> In many large or even medium-sized IT projects, there exists a thermocline of truth, a line drawn across the organizational chart that represents a barrier to accurate information regarding the project’s progress. Those below this level tend to know how well the project is actually going; those above it tend to have a more optimistic (if unrealistic) view.
I wonder if this is unique to IT projects. Could folks from different industries comment?
As an aside, when I read "wetware", I am immediately reminded of this iconic line: "Burn's wetware matches her software"
This is Hacker News after all!
Shooting the messenger has been talked about for thousands of years since at least the ancient Greeks.
Getting your subordinates to give you honest bad news rather than false good news has been a problem of militaries since basically forever. I'm sure you could find a Sun Tzu reference for it.
As a developer, I think we all learn how this works in our first year of our first job.
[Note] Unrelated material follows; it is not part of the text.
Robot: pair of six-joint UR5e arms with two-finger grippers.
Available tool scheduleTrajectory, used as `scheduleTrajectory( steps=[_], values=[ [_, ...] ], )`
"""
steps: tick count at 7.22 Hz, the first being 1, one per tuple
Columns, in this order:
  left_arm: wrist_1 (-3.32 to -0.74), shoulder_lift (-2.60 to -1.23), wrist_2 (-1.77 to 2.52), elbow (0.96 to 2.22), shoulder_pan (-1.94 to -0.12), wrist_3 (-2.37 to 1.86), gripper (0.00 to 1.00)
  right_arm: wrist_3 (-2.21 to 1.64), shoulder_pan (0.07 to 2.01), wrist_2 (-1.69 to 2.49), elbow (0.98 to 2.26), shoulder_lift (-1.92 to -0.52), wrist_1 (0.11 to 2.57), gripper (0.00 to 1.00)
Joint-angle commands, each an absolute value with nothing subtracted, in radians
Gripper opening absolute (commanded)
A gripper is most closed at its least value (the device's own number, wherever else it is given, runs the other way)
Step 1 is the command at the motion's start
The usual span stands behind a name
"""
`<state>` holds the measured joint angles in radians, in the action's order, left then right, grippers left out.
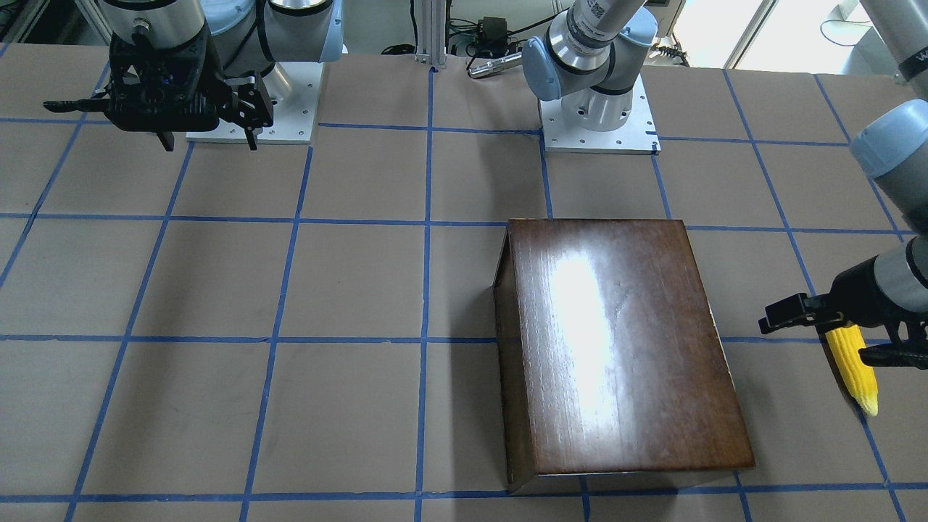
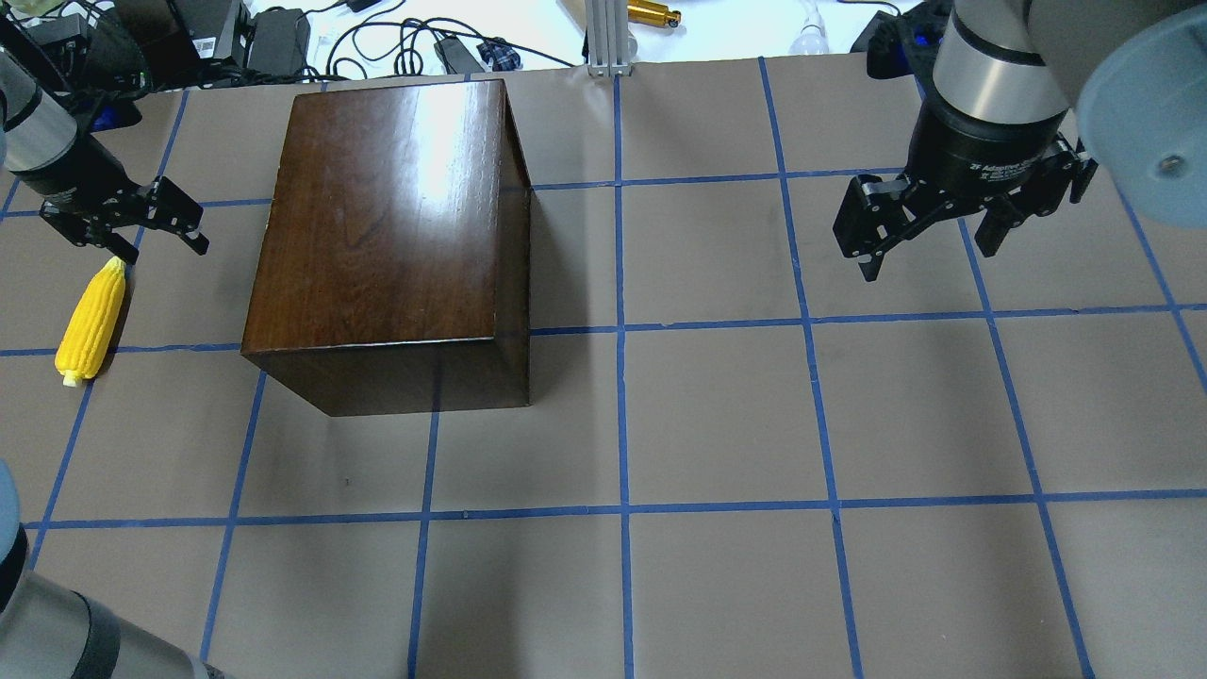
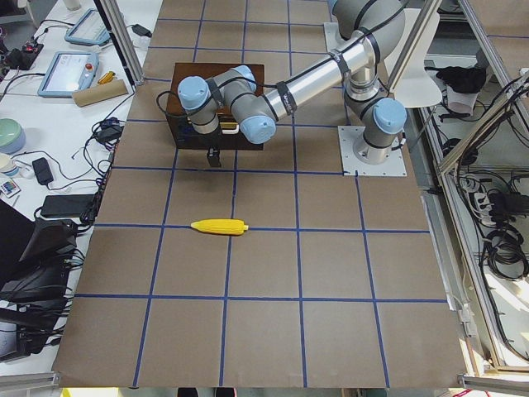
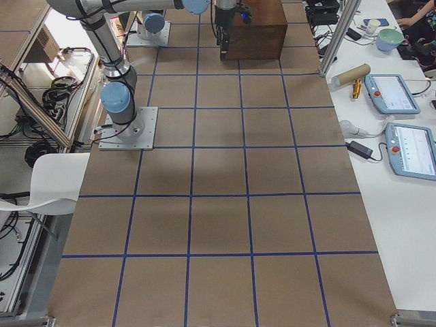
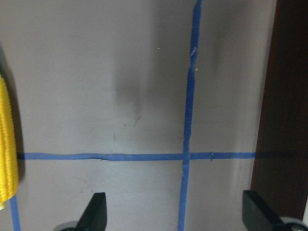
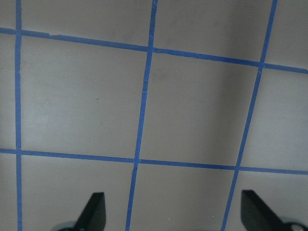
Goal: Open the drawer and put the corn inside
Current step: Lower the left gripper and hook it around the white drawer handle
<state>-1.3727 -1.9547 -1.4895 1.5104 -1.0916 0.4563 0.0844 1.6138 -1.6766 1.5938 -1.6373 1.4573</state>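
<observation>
Corn (image 1: 854, 366) lies flat on the taped table (image 1: 217, 290) beside the dark box (image 1: 616, 341) in the front-facing view. The left gripper (image 1: 813, 339) is over its blunt end, jaws wide and empty. Overhead, the cob rests just off the box's side (its drawer front cannot be made out), while the right gripper (image 2: 929, 259) hangs well apart, jaws spread, holding nothing. The left wrist camera shows the cob at the frame edge, outside the fingers (image 5: 96, 211).

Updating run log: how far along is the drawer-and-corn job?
Done: nothing; no drawer stands out of the box. In hand: left tool, open, hovers by the corn on the table. Right tool open, away. Left: open drawer, grasp corn, place inside.
</observation>
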Motion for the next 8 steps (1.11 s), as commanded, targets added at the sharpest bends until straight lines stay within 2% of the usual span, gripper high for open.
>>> scheduleTrajectory(
  steps=[1,8],
  values=[
    [-1.381,-1.954,-1.294,1.522,-1.088,0.511,1.00,0.084,1.614,-1.675,1.594,-1.638,1.457,1.00],
    [-1.371,-2.003,-1.250,1.551,-1.120,0.502,1.00,0.084,1.614,-1.677,1.594,-1.637,1.457,1.00]
  ],
)
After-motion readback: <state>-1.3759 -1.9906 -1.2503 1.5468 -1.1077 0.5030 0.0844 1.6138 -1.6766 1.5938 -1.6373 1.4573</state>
We're attending a company presentation where a C-level executive discusses our project. They explain how we're going to ship this in the next eight months or so. We get confused because we know this will not happen, so we shoot them an email saying there is no way it will happen, and there must have been some miscommunication.
One of two things occurs:
1. The person we sent an email to ignores us or tells us that we are stupid and don't know what we're talking about.
2. The person we sent an email to believes us, talks to the chain of management, and we get punished by middle management for skipping them.
Either way, we learn not to do that again.
> the IT software development profession largely lacks — or fails to put into place — automated, objective and repeatable metrics
The author is part of the problem, if he ever let his customer hope that an "automated, objective and repeatable metric" could exist. Please, do not open this discourse again until civil engineering will have a metric to gauge the completion of the blueprint!
This is tragically relatable (and as relevant today as when it was written, if not more so).